» Aim of the task: In the data below, find the line containing "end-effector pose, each", then set down that line and every later line up to and including the line containing "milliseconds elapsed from", exactly.

» Raw data:
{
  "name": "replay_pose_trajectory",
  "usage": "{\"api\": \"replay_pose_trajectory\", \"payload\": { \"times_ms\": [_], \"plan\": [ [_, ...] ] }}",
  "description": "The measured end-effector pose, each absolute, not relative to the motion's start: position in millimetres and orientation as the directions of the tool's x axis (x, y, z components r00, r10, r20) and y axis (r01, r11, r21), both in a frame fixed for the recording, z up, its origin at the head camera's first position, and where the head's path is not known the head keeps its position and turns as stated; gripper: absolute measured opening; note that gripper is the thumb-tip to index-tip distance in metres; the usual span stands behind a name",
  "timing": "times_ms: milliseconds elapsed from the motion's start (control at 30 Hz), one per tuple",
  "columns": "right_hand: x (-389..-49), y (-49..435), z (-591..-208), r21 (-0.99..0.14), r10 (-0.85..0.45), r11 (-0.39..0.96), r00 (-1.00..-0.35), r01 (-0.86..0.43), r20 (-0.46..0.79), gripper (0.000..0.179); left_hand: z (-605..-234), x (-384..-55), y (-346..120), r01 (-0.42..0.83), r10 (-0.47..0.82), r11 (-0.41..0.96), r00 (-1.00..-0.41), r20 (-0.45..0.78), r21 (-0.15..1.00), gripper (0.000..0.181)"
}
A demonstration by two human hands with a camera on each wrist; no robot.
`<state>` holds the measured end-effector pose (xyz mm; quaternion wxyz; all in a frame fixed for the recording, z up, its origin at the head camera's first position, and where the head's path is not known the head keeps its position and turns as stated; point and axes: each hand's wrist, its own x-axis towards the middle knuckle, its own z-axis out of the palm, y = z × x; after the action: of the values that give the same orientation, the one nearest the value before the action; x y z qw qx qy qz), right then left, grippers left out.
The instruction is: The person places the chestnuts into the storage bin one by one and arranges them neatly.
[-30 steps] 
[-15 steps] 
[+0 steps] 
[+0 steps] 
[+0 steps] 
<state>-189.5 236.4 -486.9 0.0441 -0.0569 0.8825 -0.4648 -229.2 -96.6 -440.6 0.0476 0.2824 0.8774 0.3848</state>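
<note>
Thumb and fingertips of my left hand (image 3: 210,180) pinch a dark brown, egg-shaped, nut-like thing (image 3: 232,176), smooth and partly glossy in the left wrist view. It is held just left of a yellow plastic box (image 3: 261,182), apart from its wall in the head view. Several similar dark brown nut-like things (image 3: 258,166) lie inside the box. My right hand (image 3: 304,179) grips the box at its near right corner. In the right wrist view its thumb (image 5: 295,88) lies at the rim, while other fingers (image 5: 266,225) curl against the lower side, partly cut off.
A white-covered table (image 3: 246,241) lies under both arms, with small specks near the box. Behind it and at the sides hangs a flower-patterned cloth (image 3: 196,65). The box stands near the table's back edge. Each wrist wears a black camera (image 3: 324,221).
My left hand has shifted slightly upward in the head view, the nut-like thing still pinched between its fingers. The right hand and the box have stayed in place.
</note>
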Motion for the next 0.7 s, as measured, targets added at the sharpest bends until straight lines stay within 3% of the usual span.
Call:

» Result below:
  "description": "The measured end-effector pose, each absolute, not relative to the motion's start: position in millimetres and orientation as the directions of the tool's x axis (x, y, z components r00, r10, r20) and y axis (r01, r11, r21), both in a frame fixed for the recording, z up, its origin at the head camera's first position, and where the head's path is not known the head keeps its position and turns as stated; gripper: absolute measured opening; note that gripper is the thumb-tip to index-tip distance in metres; the usual span stands behind a name",
  "timing": "times_ms: milliseconds elapsed from the motion's start (control at 30 Hz), one per tuple",

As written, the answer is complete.